─── Data under study ───
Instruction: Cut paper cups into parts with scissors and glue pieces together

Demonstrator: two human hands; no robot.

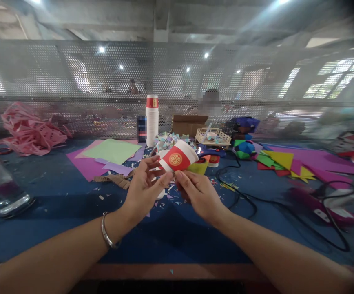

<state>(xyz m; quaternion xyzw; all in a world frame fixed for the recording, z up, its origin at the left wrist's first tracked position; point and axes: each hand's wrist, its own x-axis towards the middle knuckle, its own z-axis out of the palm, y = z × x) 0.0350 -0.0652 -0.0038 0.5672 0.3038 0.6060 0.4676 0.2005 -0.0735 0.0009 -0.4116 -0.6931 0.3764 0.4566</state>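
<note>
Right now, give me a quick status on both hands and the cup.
Left hand and right hand both grip the red paper cup, tilted, above the blue table. Black cable lies close beside right hand.

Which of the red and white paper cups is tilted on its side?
The single paper cup held between the left hand and right hand is tilted. The tall stack of cups behind it stands upright.
</note>
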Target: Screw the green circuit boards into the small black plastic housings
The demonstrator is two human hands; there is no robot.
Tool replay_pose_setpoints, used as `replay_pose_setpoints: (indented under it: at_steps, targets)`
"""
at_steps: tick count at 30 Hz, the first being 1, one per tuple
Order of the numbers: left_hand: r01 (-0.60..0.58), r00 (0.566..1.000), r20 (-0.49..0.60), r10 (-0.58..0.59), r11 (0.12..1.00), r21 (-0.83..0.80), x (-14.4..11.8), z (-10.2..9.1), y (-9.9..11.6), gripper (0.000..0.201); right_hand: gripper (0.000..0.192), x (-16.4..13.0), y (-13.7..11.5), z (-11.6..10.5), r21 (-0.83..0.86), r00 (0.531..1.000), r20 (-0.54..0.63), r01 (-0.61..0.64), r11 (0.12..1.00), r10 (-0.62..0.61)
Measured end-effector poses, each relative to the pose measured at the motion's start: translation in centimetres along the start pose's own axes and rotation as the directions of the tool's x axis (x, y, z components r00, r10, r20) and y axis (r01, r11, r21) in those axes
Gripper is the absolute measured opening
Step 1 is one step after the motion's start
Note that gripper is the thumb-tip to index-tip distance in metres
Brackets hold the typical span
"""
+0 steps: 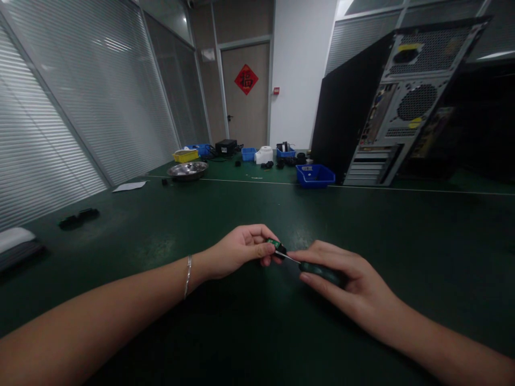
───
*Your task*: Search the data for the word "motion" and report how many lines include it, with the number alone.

*Problem solution*: 2